Friday, March 29, 2013

A good Good Friday

Today's been a good Friday (ie nothing's gone wrong and it hasn't rained) which is appropriate as today is Good Friday.  It's a no-racing day and it's generally a no-news day too.  The one bit of news is that Musselburgh, which will stage a very well-endowed raceday tomorrow, has asked to be allowed to race on Good Friday as well as Easter Saturday (and on Easter Day too, I believe) and make a real Festival of it.

It goes without saying that this will be opposed by all too many people - but, really, bearing in mind that we race on Easter Sunday, is it any more disrespectful to Jesus to race on the day of his crucifixion than it is to race on the day of his resurrection?  If anything, I'd have said that it was less disrespectful.  And it is certainly less inconvenient to race on a Friday (Good or otherwise) than it is to race on a Sunday, simply because, while training horses is a 365-day a year operation, one tries to give as many people the day off on a Sunday as possible, while Bank Holidays generally aren't days off in the way that Sundays are.

We've got a runner on Sunday - Frankie at Plumpton - and we're looking forward to the outing, but it would make things a lot easier from the point of view of running the stable if he were running on Good Friday instead of Easter Sunday - and, as I say, from a theological point of view it would surely be more satisfactory too.  I think that there are several misconceptions regarding 'blank days' in the racing calendar, the principal one being that no racing taking place equates to no training taking place, which, of course, is very far from the case.

We probably have runners on approximately 70 days a year, but there's work going on in the stable every day.  And that would be the case whether those 70 race days were the only 70 days in the year on which there was racing, or whether there was racing on 365 days, 363 days, 362 days, 361 days, 356 days or whatever.  And we wouldn't have any more runners depending on whether there were slightly more or slightly fewer racedays: if a horse is going to have, say eight races in a year, he or she will do so whether there is racing on all 365 days or merely on most of them.

Most stables treat a Bank Holiday the same as any other weekday.  We do as regards the morning, but I'll treat the afternoon like a Sunday if we don't have a runner (ie I won't get anyone to come in to help me doing evening stables). So having a runner wouldn't mean anyone working who would otherwise be having the day off, which is obviously the case if we have a runner on a Sunday.

So if (ie when) you read what a terrible imposition it would be on the running of stables to have racing on Good Friday, take it with a pinch of salt.  (And, of course, what is also overlooked is that the stables which have runners every day are the ones with a big staff, and it isn't the same ones going racing all the time: if a lad looks after three or four horses, he might do roughly a dozen runners in a year, so it isn't a case of lads having a rare day when they don't have to go to the races, as one might think from reading press depictions of the situation).
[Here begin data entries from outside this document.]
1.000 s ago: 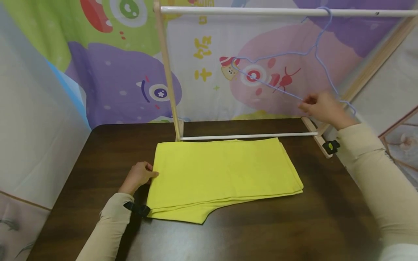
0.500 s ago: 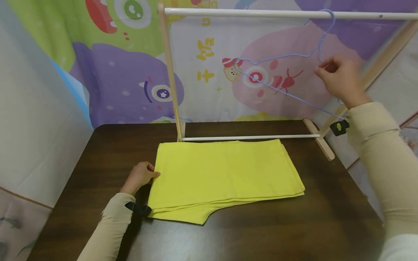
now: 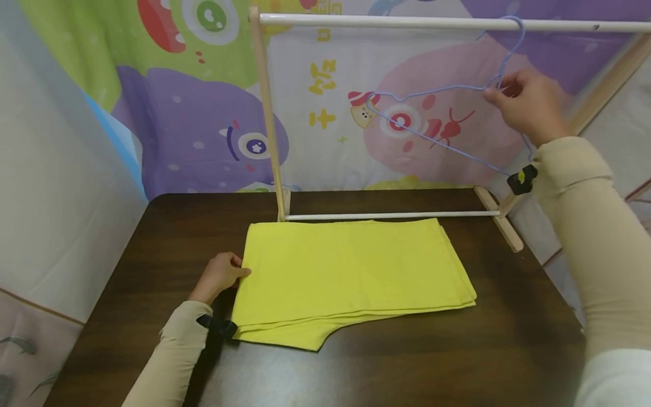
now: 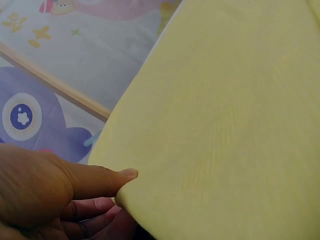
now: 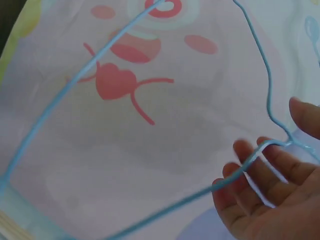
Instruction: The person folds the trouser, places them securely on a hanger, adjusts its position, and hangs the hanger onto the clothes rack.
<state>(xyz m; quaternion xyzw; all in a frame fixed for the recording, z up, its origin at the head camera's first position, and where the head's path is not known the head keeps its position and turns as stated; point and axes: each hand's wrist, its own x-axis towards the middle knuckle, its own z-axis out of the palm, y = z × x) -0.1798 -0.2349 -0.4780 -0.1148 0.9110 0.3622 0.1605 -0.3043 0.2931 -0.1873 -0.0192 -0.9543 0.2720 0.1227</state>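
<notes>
Folded yellow trousers (image 3: 351, 265) lie flat on the dark table. My left hand (image 3: 216, 278) pinches their left edge; the left wrist view shows the thumb (image 4: 100, 180) on top of the cloth and the fingers partly hidden beneath. A blue wire hanger (image 3: 437, 89) hangs by its hook from the white top bar. At its neck is my right hand (image 3: 536, 107). In the right wrist view the fingers (image 5: 280, 185) are spread behind the hanger's shoulder wire, right at it, while the thumb stands apart from the wire.
A rack with a white top bar (image 3: 386, 21), wooden posts and a white lower bar (image 3: 391, 216) stands at the back of the table (image 3: 407, 362). The trousers' far edge lies close in front of the lower bar. A cartoon-print curtain (image 3: 203, 130) hangs behind.
My right hand has risen from the hanger's bottom wire to its neck, moving up and right, then slightly left. My left hand keeps its hold on the trousers, which lie still.
</notes>
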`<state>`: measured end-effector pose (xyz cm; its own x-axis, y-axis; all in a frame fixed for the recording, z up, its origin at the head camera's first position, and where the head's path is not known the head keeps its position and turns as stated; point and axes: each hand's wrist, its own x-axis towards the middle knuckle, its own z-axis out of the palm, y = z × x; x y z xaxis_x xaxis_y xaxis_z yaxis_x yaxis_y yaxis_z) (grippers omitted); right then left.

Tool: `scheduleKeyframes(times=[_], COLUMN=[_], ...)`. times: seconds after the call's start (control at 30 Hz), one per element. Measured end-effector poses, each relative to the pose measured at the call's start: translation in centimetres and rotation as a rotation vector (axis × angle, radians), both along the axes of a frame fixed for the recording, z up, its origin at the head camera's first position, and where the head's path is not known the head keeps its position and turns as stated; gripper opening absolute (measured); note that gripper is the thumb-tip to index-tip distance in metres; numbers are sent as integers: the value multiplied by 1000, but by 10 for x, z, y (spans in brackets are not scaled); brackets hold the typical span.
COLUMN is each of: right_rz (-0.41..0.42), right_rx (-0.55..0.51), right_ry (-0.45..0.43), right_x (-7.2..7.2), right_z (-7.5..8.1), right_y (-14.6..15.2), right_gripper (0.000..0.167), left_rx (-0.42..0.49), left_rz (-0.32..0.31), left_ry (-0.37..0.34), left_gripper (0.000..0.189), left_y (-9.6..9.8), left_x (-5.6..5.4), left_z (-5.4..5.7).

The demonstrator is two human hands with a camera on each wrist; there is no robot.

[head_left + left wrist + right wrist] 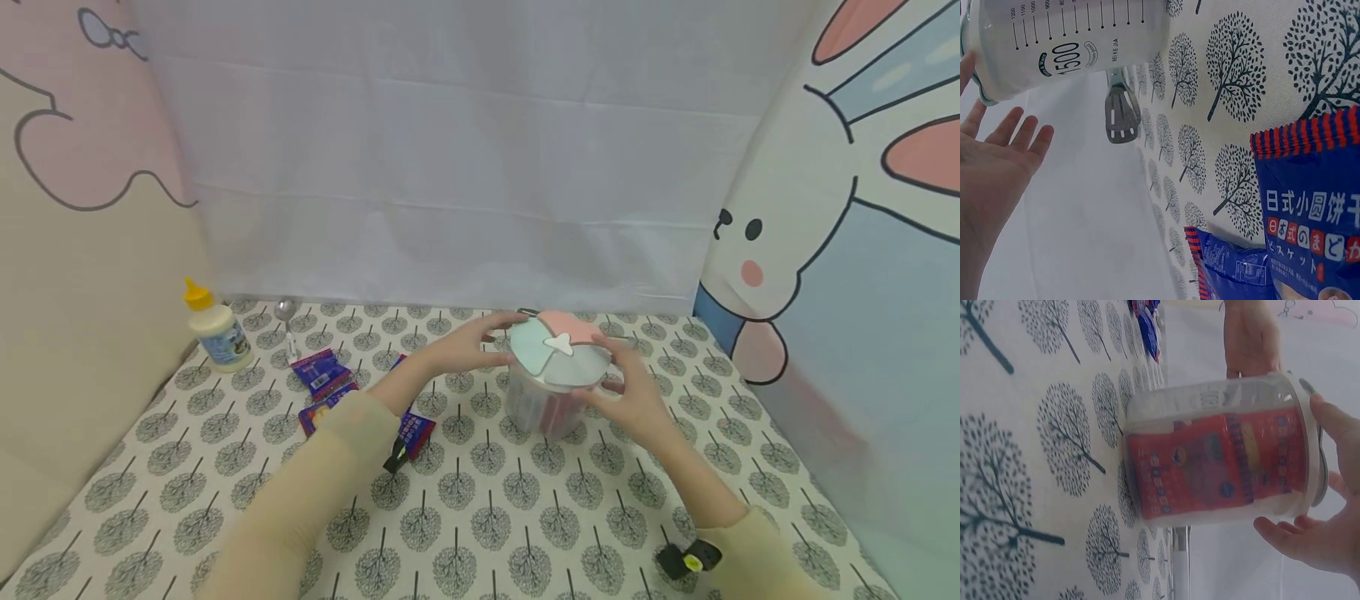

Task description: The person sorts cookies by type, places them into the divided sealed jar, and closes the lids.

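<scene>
Jar [543,408] stands toward the table's [495,533] far edge. Left hand [465,346] and right hand [628,396], fingers spread, touch its lid [561,348] at the rim.

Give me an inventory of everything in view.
Cylindrical plastic canister: one, clear, right of centre
Round lid: one, pink, mint, grey, on canister
Snack packets: at least one, red, inside canister
Shiny snack packets: at least three, blue, left
Squeeze bottle: one, whitish, yellow cap, far left
Metal spoon: one, silver, beside bottle
Slotted spatula: one, grey, behind canister
Tree-print tablecloth: one, white, underneath
Backdrop cloth: one, white, behind
Cartoon-print cloths: two, pastel, both sides
Sleeves: two, cream, near bottom
Small pieces: two, black, beside sleeves
Left hand: one, lid's left
Right hand: one, lid's right
</scene>
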<state>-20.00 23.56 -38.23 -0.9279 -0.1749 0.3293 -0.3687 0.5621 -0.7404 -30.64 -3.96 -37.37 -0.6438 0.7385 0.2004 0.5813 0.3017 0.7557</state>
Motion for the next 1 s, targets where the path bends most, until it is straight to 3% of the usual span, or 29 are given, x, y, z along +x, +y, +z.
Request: scheduleKeyframes(times=[0.13, 0.27, 0.43, 0.67, 0.9, 1.0], right_rz=[-44, -25, 93, 261, 453, 492], right_rx=[-10, -36, -44, -118, -220, -241], right_ry=[41, 11, -79, -117, -106, -109], right_x=[1, -4, -19, -44, -56, -58], right_z=[-1, -2, 0, 3, 2, -1], right_y=[-11, -6, 12, 33, 42, 44], right_gripper=[79, 78, 81, 77, 71, 70], left_rx=[55, 60, 16, 5, -12, -2], left_rz=[-25, 38, 182, 336, 384, 385], left_ry=[-55, -59, 14, 115, 200, 211], left_gripper=[67, 68, 72, 68, 59, 55], left_y=[2, 4, 8, 13, 13, 15], left_x=[0, 8, 22, 43, 68, 74], left_z=[-1, 0, 3, 3, 3, 6])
It's funny, really, isn't it - and a sad testament on the fact that we now live in a totally secular society - that it is almost certain that the theological side of the situation won't be mentioned by anyone discussing the subject?  And, of course, it is solely for theological reasons that Good Friday is designated as a holiday.  But that's modern life - and I'm speaking from the point of view of someone who has made no observation of Lent, other than to stuff my face almost every day with some of the Hot Cross Buns which bizarrely started to appear in the supermarkets 40 or more days ago.

So that's good Friday.  Sadly, though, the Good Friday which these photographs depict wasn't really the Good Friday which we 'e
njoyed'.  As you can see, it was a glorious start to the day and first and second lots were stunning, but our the obligatory grey clouds had rolled in by 10 o'clock, in tandem with the bitter easterly wind picking up again.  A few snow flakes fell at midday, but they didn't come to anything - but at the same time I doubt that the few remaining streaks of snow around the Heath will have done much melting through the day.